With reference to the optimal join problem the authors say:

Implicitly, this problem has been studied for over three decades: a modern RDBMS use decades of highly tuned algorithms to efficiently produce query results. Nevertheless, as we described above, such systems are asymptotically suboptimal – even in the above simple example of (1). Our main result is an algorithm that achieves asymptotically optimal worst-case running times for all conjunctive join queries.

The author’s strategy involves evaluation of the keys in a join and the dividing of those keys into separate sets. The information used by the authors has always been present, just not used in join processing. (pp. 2-3 of the article)

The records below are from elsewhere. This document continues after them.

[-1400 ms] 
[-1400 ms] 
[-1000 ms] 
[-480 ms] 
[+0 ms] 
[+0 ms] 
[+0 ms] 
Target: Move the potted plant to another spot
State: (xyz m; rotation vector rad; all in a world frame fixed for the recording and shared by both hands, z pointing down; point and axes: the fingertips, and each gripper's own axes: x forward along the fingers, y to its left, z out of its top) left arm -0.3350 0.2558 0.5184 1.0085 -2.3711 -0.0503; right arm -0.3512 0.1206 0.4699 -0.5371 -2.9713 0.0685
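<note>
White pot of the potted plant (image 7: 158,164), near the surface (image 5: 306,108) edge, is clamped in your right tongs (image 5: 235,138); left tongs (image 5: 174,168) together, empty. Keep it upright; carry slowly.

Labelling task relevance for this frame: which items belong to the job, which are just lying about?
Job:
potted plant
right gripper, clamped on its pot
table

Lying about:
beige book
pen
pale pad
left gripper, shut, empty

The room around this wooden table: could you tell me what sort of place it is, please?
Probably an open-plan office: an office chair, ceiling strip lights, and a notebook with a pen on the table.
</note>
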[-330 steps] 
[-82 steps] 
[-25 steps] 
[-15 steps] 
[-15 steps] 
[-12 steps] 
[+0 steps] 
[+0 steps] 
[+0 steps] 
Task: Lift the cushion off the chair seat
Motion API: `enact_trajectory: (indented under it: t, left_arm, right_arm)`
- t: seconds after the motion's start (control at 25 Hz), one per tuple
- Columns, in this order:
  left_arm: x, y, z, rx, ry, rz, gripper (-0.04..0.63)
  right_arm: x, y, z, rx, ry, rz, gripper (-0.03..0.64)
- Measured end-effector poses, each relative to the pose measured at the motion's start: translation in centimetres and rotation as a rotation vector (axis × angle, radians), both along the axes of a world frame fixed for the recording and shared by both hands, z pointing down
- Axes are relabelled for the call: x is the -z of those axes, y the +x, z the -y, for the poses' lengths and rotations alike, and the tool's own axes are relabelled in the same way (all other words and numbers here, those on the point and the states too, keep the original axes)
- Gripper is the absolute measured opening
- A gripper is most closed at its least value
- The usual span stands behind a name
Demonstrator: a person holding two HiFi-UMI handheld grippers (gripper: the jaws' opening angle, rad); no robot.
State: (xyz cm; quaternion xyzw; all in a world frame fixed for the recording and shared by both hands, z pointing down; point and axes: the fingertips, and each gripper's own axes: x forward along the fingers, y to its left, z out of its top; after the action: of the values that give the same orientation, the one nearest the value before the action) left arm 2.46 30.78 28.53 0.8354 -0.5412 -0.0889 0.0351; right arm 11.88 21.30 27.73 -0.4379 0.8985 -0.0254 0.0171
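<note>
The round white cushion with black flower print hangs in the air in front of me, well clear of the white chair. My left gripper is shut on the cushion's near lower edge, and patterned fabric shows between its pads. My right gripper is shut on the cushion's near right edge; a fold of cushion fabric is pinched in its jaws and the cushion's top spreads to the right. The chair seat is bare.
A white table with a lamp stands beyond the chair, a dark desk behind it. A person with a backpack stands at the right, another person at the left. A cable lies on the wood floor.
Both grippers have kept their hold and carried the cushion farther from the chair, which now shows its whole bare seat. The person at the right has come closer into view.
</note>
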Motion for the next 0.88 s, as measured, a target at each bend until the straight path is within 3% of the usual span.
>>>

There are a myriad of details to be mastered in the article but I suspect this line of thinking may be profitable in many situations where “join” operations are relevant.

March 12, 2012

Joins with MapReduce

Filed under: Joins,MapReduce — Patrick Durusau @ 8:05 pm

Joins with MapReduce by Buddhika Chamith.

From the post:

I have been reading up on Join implementations available for Hadoop for past few days. In this post I recap some techniques I learnt during the process. The joins can be done at both Map side and Join side according to the nature of data sets of to be joined.

Covers examples of different types of joins.

Is there a MapReduce source with a wider range of examples? Thinking it would be useful to have a fairly full set of examples for joins using MapReduce

February 2, 2012

Query time joining in Lucene

Filed under: Joins,Lucene — Patrick Durusau @ 3:40 pm

Query time joining in Lucene

From the post:

Recently query time joining has been added to the Lucene join module in the Lucene svn trunk. The query time joining will be included in the Lucene 4.0 release and there is a possibility that it will also be included in Lucene 3.6.

Lets say we have articles and comments. With the query time join you can store these entities as separate documents. Each comment and article can be updates without re-indexing large parts of your index. Even better would be to store articles in an article index and comments in a comment index! In both cases a comment would have a field containing the article identifier.

Joins based upon matching terms in different indexes.

Work is not finished yet so now would be the time to contribute your experiences or opinions.